## [EXERCISE AIM]
Nothing but the lines from the first line of the records below to the line holding "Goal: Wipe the" belongs in the answer, copied exactly and without pictures.

## [EXERCISE INPUTS]

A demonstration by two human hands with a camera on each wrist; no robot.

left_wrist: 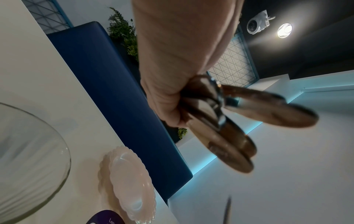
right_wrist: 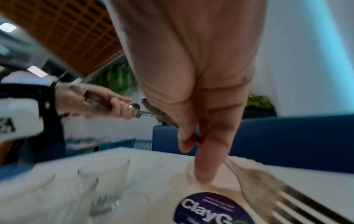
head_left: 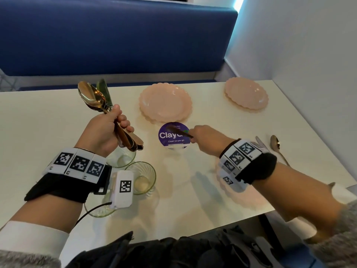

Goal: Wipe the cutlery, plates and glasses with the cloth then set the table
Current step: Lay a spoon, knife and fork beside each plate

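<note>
Cutlery [head_left: 100, 105] is bunched upright in the left hand [head_left: 105, 130], fingers wrapped tight round the handles, gold spoon bowls and a knife blade fanning out above the fist, the whole bundle held up over the near-left part of the white table [head_left: 48, 120]. Over to the right hand [head_left: 202, 137], which pinches a single fork [right_wrist: 272, 186] between thumb and fingers, tines angled down low over the round purple sticker [head_left: 172, 137] at the table's middle; the wrist view blurs whether the tines touch the surface. Just beyond that sticker sits a stack of pink scalloped plates [head_left: 165, 102], and a single pink plate [head_left: 246, 97] lies well apart at the far right. Three clear glasses [head_left: 143, 176] cluster under the left wrist at the near edge. By the right wrist, a gold spoon [head_left: 276, 146] lies flat on the table. A blue bench back [head_left: 116, 35] runs behind it all.
</note>
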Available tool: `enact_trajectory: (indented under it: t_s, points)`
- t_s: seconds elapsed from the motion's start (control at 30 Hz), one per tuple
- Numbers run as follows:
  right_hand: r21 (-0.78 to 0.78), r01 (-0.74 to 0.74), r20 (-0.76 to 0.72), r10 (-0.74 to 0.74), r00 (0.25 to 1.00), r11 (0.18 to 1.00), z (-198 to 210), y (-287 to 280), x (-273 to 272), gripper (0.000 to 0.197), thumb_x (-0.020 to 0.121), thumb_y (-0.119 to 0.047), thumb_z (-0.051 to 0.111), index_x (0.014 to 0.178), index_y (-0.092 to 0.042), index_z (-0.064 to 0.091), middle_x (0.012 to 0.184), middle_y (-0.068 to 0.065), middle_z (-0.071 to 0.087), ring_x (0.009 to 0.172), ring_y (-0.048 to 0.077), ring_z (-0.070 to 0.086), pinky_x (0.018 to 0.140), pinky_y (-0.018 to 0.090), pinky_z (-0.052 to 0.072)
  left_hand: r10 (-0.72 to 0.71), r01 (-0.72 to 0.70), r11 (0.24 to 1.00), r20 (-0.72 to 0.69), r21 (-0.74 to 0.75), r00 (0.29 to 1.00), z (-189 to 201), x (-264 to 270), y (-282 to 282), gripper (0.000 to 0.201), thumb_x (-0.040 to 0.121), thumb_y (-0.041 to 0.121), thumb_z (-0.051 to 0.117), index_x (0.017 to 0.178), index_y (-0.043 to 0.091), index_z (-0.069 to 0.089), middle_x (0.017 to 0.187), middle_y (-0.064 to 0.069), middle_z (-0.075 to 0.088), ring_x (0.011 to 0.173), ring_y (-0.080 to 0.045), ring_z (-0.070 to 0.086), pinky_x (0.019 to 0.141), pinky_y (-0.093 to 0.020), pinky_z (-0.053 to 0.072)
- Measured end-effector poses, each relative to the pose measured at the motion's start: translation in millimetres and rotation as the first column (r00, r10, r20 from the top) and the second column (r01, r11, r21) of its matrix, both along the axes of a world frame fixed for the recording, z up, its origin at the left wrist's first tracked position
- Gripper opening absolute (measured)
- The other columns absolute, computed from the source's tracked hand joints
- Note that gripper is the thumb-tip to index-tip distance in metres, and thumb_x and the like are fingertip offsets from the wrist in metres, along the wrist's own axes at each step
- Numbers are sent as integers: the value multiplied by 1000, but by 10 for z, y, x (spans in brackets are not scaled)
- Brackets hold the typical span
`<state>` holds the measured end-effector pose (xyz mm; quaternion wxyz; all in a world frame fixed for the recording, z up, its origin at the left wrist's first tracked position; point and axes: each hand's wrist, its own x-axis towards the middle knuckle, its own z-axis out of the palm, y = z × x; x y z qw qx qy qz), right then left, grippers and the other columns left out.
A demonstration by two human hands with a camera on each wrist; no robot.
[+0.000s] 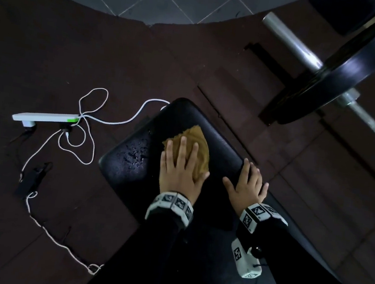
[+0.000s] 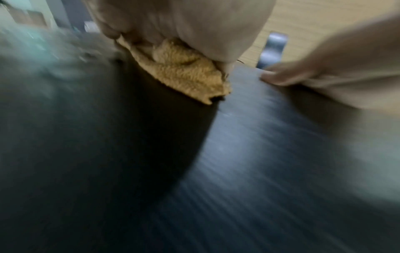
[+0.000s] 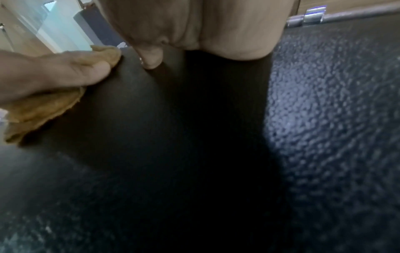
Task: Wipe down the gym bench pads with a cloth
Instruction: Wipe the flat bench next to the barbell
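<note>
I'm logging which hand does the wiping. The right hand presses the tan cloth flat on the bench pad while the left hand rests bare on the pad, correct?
Swapped. The head view shows the left hand pressing the tan cloth flat on the bench pad, while the right hand rests bare on the pad.

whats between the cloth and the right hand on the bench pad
Only bare black bench pad. In the head view a strip of it separates the tan cloth, pressed under the left hand, from the right hand; the right wrist view shows the same gap.
</note>
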<state>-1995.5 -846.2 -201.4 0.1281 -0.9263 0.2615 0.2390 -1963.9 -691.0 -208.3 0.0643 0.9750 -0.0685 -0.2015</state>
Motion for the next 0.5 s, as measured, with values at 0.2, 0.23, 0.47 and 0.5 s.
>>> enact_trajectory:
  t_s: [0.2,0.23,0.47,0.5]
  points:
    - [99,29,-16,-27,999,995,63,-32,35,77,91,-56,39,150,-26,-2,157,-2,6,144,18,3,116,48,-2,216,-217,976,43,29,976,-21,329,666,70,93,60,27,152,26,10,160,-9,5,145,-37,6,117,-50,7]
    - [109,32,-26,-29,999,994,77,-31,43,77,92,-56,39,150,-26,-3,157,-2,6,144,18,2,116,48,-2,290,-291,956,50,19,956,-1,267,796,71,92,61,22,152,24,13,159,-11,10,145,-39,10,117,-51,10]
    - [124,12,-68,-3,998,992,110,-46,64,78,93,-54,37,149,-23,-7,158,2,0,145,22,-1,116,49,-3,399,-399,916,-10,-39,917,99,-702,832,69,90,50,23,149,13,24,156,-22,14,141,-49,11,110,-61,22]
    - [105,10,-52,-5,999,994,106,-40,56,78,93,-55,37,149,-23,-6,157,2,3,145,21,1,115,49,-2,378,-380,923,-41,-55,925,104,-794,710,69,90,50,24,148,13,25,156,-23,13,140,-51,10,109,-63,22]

## [SOLUTION FOR THIS EXERCISE]
A demonstration by two human hands with a camera on each wrist; no robot.

left_wrist: 
right_wrist: 
head_left: 

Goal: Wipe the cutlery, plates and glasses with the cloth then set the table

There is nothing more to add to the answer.